"""

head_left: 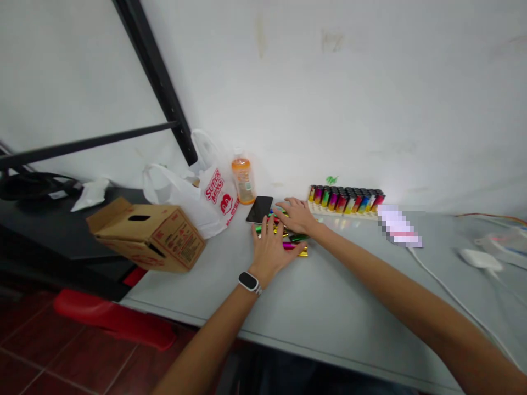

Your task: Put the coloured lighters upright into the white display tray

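Note:
My left hand [268, 249], with a band-type watch [248, 281] on its wrist, lies over a small pile of shiny coloured pieces [290, 246] that look like loose lighters. Its fingers are spread and the thumb points right. From the far right side of the pile, my right hand [297, 215] reaches across with fingers stretched out and touching it. Both palms hide much of the pile; gold, magenta and green pieces show between and beside the fingers. Just behind my left fingertips lies a dark-screened phone [261, 209].
Upright multicoloured lighters [341, 201] fill a pale rack [325, 210] by the wall. An orange drink bottle [244, 178], white plastic bag [206, 203] and cardboard box [144, 236] stand left. Rightward lie a blurred-out device [399, 226] with a white cable [444, 288] and a white adapter [481, 259].

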Demonstrator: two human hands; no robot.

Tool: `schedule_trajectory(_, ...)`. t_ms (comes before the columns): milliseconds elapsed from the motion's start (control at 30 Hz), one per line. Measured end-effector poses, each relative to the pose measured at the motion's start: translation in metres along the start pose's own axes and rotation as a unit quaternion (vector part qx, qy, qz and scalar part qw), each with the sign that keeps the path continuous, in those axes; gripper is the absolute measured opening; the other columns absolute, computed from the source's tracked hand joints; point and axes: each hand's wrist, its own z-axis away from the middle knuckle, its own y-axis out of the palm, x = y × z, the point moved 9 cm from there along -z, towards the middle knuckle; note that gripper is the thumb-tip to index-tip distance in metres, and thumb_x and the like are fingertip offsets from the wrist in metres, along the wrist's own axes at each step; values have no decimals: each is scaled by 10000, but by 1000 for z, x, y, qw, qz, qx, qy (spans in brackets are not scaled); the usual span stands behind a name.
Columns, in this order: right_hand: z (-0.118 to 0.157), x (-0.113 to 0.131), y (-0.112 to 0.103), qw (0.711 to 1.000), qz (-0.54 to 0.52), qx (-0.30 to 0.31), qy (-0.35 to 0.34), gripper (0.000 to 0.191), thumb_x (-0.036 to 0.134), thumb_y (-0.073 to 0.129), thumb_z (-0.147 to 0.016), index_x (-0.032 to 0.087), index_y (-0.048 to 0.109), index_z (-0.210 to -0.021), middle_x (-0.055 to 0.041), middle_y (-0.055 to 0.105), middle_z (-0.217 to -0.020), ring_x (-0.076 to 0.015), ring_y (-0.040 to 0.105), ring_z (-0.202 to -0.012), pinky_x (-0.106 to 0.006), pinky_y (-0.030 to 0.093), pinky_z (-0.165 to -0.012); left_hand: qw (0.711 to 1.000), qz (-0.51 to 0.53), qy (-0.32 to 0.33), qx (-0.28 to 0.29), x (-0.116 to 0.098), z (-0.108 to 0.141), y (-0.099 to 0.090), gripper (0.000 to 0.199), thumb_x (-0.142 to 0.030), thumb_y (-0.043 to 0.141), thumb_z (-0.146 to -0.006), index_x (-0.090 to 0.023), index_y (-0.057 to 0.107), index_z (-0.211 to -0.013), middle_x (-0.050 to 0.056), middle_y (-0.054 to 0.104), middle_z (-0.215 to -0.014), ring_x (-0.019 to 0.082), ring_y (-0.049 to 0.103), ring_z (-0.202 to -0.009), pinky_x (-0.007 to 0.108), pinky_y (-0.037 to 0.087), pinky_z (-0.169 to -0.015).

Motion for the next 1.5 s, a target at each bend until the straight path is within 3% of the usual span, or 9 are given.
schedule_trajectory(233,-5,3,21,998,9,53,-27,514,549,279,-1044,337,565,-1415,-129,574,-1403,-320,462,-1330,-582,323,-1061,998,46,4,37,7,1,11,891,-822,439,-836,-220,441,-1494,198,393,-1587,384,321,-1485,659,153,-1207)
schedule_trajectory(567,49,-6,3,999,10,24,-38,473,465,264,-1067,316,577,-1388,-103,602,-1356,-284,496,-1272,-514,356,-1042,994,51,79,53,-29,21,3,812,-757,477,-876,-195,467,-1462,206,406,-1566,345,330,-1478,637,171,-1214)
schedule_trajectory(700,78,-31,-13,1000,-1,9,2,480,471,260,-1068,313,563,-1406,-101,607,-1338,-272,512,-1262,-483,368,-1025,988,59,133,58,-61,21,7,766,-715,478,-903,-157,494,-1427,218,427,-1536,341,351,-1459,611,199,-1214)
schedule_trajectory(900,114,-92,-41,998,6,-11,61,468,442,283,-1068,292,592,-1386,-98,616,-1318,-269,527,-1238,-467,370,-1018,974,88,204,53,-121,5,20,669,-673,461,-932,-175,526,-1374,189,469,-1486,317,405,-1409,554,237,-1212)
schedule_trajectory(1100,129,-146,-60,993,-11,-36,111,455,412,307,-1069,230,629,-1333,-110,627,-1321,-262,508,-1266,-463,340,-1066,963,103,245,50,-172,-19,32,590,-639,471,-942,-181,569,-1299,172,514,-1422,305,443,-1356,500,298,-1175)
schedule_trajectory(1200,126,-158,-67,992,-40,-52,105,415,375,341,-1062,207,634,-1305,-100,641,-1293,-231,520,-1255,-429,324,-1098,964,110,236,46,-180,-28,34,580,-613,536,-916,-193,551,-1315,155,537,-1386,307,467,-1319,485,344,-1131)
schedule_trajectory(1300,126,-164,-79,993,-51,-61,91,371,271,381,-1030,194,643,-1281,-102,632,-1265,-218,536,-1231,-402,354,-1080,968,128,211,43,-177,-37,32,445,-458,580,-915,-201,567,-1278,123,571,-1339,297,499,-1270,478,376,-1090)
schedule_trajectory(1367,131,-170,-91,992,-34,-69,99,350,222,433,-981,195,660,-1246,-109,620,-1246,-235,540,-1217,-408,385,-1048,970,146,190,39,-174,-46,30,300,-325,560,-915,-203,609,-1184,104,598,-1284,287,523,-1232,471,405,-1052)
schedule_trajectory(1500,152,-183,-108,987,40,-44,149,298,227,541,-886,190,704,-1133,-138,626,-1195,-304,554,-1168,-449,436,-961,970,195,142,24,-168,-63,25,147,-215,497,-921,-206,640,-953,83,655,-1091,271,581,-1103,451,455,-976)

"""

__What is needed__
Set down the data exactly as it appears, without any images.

__Output of the task__
head_left: 

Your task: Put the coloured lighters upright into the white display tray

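Note:
My left hand [268, 249], with a band-type watch [248, 281] on its wrist, lies over a small pile of shiny coloured pieces [290, 246] that look like loose lighters. Its fingers are spread and the thumb points right. From the far right side of the pile, my right hand [297, 215] reaches across with fingers stretched out and touching it. Both palms hide much of the pile; gold, magenta and green pieces show between and beside the fingers. Just behind my left fingertips lies a dark-screened phone [261, 209].
Upright multicoloured lighters [341, 201] fill a pale rack [325, 210] by the wall. An orange drink bottle [244, 178], white plastic bag [206, 203] and cardboard box [144, 236] stand left. Rightward lie a blurred-out device [399, 226] with a white cable [444, 288] and a white adapter [481, 259].
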
Demonstrator: two human hands; no robot.

Tool: `schedule_trajectory(_, ...)`. t_ms (comes before the columns): milliseconds elapsed from the motion's start (control at 30 Hz), one per line. Measured end-effector poses, each relative to the pose measured at the motion's start: translation in metres along the start pose's own axes and rotation as a unit quaternion (vector part qx, qy, qz and scalar part qw), each with the sign that keeps the path continuous, in those axes; gripper is the absolute measured opening; the other columns absolute, computed from the source's tracked hand joints; point and axes: each hand's wrist, its own z-axis away from the middle knuckle, its own y-axis out of the palm, x = y × z, the point moved 9 cm from there along -z, towards the middle knuckle; note that gripper is the thumb-tip to index-tip distance in metres, and thumb_x and the like are fingertip offsets from the wrist in metres, along the wrist's own axes at each step; values have no decimals: each is scaled by 10000, but by 1000 for z, x, y, qw, qz, qx, qy (spans in brackets are not scaled); the usual span stands behind a name.
Columns, in this order: right_hand: z (-0.118 to 0.157), x (-0.113 to 0.131), y (-0.112 to 0.103), qw (0.711 to 1.000), qz (-0.54 to 0.52), qx (-0.30 to 0.31), qy (-0.35 to 0.34), gripper (0.000 to 0.191), thumb_x (-0.036 to 0.134), thumb_y (-0.073 to 0.129), thumb_z (-0.147 to 0.016), index_x (-0.032 to 0.087), index_y (-0.048 to 0.109), index_z (-0.210 to -0.021), middle_x (-0.055 to 0.041), middle_y (-0.055 to 0.105), middle_z (-0.217 to -0.020), ring_x (-0.076 to 0.015), ring_y (-0.040 to 0.105), ring_z (-0.202 to -0.012), pinky_x (-0.106 to 0.006), pinky_y (-0.030 to 0.093), pinky_z (-0.165 to -0.012); left_hand: qw (0.711 to 1.000), qz (-0.51 to 0.53), qy (-0.32 to 0.33), qx (-0.28 to 0.29), x (-0.116 to 0.098), z (-0.108 to 0.141), y (-0.099 to 0.090), gripper (0.000 to 0.199), thumb_x (-0.142 to 0.030), thumb_y (-0.043 to 0.141), thumb_z (-0.146 to -0.006), index_x (-0.090 to 0.023), index_y (-0.057 to 0.107), index_z (-0.211 to -0.013), middle_x (-0.050 to 0.056), middle_y (-0.054 to 0.104), middle_z (-0.215 to -0.014), ring_x (-0.019 to 0.082), ring_y (-0.049 to 0.103), ring_z (-0.202 to -0.009), pinky_x (-0.007 to 0.108), pinky_y (-0.037 to 0.087), pinky_z (-0.169 to -0.015).

Motion for the next 1.5 s, a target at each bend until the straight path is within 3% of the usual span, or 9 are given.
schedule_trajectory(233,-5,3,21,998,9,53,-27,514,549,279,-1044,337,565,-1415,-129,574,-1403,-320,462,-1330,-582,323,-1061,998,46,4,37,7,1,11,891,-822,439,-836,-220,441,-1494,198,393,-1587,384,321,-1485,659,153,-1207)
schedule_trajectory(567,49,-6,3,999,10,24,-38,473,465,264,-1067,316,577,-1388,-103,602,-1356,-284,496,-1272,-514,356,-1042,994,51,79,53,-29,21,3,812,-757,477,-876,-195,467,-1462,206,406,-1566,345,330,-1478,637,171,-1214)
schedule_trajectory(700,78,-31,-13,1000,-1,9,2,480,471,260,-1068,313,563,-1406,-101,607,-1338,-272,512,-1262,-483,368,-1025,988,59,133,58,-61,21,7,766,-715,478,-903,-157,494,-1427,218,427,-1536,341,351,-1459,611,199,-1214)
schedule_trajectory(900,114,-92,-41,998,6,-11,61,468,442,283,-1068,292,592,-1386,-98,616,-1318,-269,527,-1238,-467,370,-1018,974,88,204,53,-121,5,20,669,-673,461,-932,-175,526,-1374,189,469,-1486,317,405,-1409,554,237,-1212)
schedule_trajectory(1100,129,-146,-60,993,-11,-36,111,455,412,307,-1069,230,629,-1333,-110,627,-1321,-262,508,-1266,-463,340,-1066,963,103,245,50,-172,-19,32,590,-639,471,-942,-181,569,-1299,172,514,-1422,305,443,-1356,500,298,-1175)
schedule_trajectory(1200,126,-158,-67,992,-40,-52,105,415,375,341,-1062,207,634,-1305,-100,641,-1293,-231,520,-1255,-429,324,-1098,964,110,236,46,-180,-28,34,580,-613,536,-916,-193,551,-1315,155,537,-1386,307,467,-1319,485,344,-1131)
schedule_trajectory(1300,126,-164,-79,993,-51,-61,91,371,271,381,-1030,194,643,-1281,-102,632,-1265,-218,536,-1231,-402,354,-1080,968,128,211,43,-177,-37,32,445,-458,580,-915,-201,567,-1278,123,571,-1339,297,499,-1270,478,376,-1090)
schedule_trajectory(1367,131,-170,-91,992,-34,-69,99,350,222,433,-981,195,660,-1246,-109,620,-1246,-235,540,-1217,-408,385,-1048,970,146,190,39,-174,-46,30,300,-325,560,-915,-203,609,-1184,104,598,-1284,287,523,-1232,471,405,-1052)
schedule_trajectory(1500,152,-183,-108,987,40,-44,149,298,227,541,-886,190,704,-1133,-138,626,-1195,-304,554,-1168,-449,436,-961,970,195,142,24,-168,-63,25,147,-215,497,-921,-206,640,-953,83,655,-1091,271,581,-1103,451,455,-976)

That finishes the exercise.